Nessa linha, até os comandantes militares entraram nessa patacoada anti-hermenêutica. Leiamos a lei: “não constitui crime […] a manifestação crítica aos poderes constitucionais nem a atividade jornalística ou a reivindicação de direitos e garantias constitucionais, por meio de passeatas, de reuniões, de greves, de aglomerações ou de qualquer outra forma de manifestação política com propósitos sociais”.

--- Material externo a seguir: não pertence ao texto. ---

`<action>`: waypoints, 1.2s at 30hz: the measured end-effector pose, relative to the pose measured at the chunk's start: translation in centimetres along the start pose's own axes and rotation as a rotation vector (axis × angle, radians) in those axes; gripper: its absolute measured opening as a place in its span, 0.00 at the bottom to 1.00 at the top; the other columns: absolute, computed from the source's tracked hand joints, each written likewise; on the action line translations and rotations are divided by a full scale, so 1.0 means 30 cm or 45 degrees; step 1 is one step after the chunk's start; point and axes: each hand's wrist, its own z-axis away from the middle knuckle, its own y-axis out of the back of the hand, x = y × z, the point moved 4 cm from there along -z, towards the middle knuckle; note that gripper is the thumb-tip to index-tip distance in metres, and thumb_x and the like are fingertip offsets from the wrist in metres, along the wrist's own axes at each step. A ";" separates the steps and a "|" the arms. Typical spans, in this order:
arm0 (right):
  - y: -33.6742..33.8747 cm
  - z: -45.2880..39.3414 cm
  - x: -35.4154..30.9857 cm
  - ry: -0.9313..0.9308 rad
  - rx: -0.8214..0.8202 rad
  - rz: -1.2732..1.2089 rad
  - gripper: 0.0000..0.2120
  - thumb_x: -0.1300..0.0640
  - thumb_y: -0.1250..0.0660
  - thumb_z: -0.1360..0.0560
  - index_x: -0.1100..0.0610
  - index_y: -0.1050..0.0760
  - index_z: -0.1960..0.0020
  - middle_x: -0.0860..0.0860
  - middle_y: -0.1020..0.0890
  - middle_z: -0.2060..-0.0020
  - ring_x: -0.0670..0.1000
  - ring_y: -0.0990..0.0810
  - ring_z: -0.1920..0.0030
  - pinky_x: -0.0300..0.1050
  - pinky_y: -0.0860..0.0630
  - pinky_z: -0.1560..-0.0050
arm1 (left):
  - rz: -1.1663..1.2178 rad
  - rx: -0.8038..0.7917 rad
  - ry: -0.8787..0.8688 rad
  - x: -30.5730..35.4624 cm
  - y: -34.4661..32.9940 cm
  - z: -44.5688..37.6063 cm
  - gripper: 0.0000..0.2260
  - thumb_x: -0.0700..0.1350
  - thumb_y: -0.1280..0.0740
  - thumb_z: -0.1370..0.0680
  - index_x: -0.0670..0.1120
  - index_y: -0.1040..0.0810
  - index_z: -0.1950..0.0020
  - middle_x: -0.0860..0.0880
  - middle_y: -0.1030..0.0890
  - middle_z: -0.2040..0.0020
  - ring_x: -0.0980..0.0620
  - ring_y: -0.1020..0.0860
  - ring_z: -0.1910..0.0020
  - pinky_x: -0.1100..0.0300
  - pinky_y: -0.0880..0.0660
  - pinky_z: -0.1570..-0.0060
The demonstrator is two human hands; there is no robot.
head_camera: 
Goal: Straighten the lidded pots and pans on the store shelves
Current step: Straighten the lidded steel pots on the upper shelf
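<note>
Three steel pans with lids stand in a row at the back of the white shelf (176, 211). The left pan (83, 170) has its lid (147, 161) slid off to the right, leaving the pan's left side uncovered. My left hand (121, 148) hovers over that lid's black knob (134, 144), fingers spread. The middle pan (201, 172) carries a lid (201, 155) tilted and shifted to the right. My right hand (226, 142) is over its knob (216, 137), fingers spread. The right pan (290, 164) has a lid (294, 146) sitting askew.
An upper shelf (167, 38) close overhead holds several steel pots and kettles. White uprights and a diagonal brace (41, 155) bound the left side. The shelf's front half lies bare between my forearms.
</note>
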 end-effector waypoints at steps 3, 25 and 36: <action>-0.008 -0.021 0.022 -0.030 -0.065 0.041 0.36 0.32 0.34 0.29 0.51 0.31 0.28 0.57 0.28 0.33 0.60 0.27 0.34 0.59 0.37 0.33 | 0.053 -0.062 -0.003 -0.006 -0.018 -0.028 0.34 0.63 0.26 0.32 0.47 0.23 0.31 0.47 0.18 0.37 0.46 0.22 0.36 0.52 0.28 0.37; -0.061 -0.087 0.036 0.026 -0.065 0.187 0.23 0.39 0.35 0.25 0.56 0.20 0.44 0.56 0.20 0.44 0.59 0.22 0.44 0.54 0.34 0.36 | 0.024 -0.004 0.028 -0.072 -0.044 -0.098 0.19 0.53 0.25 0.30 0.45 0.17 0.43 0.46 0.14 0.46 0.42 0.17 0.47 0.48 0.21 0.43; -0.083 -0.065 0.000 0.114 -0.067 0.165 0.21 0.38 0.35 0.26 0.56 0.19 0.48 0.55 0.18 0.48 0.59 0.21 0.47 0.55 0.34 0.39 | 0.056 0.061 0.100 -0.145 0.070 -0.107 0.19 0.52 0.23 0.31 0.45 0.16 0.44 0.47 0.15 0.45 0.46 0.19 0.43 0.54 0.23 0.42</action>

Ora, eis a pergunta de um milhão de “alamdossantos”: pedir, exigir e incitar golpe militar (em acampamentos e programas de rádio e TV) tem propósitos sociais? Percebem o fundo do poço em que nos metemos com interpretações curupira?
Uma coisa é certa: sustentar que o artigo 142 era um dispositivo de “resetamento” (sim, inventaram isso: o artigo 142 seria um dispositivo auto implosivo do sistema!!!) da democracia e apregoar que era livre expressão pedir intervenção militar são dois exemplos do que uma má hermenêutica pode provocar. Sim, fazem-se coisas com palavras. Porque muita gente acreditou. Basta ver o que ocorreu dia 8 de janeiro.
É o que chamo de “fator Navah”: dar existência a coisas que não existem! Uma mistura do velho testamento com John Austin (o linguista).
Quem colocou o Jabuti nos prédios dos três Poderes? Quem, quem?
Parte da culpa é de uma má hermenêutica. Por dolo ou culpa. A história há de mandar a conta. Virá sob a rubrica “irresponsabilidade hermenêutica”. Na coluna “hermenêutica sucupira”.
Post scriptum: para os jus haters!
Antes que apareçam os jus haters de sempre dizendo “ah, e o Alexandre de Morais? Não vai falar nada, professor? E sobre a ditadura do STF?”, eu me adianto e digo: poupem-me dessas jus pilhérias e jus nesciedades. E das currupirices antiargumentativas. Não fosse o STF e o TSE e nem estaríamos aqui debatendo o assunto. O golpe de Estado não ocorreu por pouco. Muito pouco.
Então, vamos lá: fatos existem. E paremos de ficar nas bolhas das neocavernas. E alguns já podem (devem) voltar aos bingos. Legalização dos bingos já! E pela volta da boa ironia. E do bom e velho sarcasmo.
Mais um detalhe: viva a OAB da Bahia, que está propondo que advogado que apoia intervenção militar deve ganhar automaticamente o certificado de “inidôneo”. Viva a Bahia.